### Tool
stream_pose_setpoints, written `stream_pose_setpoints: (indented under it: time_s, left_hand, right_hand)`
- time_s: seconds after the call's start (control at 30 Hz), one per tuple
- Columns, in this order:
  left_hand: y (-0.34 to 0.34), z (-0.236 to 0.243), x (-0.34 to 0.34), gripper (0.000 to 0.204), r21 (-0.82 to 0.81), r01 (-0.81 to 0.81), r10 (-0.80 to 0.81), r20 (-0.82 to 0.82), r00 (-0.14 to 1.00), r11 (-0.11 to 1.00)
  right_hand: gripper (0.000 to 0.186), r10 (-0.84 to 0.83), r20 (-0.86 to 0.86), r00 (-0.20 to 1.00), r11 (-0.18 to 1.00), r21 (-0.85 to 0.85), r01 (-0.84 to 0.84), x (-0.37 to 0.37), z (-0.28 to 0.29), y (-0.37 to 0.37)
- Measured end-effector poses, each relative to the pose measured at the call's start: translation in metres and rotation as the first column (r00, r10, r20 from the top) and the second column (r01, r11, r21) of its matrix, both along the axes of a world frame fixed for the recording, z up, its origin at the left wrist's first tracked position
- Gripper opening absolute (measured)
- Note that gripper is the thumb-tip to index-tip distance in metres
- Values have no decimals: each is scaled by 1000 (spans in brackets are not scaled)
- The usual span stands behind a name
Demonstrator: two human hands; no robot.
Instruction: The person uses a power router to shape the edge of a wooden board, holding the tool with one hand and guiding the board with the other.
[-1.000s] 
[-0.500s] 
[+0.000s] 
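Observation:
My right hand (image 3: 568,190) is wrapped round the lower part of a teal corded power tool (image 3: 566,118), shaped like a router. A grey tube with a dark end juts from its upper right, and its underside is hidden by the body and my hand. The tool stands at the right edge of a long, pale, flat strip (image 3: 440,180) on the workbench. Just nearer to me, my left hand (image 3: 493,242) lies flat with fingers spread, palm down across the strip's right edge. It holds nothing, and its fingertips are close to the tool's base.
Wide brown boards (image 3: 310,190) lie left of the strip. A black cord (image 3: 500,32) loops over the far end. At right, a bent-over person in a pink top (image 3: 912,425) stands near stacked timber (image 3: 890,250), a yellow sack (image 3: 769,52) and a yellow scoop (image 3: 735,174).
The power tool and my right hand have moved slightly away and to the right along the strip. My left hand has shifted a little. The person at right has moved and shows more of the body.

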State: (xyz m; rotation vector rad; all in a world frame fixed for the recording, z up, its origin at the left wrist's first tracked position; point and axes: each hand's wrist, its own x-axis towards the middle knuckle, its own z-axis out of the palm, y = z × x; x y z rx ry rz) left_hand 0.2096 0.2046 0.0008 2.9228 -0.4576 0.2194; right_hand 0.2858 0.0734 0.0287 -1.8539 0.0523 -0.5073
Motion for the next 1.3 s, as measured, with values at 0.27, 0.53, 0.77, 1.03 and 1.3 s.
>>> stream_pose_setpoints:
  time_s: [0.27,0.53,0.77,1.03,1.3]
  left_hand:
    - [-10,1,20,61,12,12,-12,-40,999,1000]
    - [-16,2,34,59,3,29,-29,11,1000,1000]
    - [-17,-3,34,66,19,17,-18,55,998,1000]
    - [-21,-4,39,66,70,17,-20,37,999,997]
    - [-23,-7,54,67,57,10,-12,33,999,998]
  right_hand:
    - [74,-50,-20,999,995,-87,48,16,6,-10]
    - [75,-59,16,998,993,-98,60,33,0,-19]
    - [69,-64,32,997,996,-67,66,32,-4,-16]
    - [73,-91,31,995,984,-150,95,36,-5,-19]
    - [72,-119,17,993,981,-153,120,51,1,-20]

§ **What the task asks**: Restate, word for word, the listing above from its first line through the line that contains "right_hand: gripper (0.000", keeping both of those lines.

§ **Exercise answer**:
### Tool
stream_pose_setpoints, written `stream_pose_setpoints: (indented under it: time_s, left_hand, right_hand)`
- time_s: seconds after the call's start (control at 30 Hz), one per tuple
- Columns, in this order:
  left_hand: y (-0.34 to 0.34), z (-0.236 to 0.243), x (-0.34 to 0.34), gripper (0.000 to 0.204), r21 (-0.82 to 0.81), r01 (-0.81 to 0.81), r10 (-0.80 to 0.81), r20 (-0.82 to 0.82), r00 (-0.14 to 1.00), r11 (-0.11 to 1.00)
  right_hand: gripper (0.000 to 0.186), r10 (-0.84 to 0.83), r20 (-0.86 to 0.86), r00 (-0.20 to 1.00), r11 (-0.18 to 1.00), r21 (-0.85 to 0.85), r01 (-0.84 to 0.84), x (-0.37 to 0.37), z (-0.28 to 0.29), y (-0.37 to 0.37)

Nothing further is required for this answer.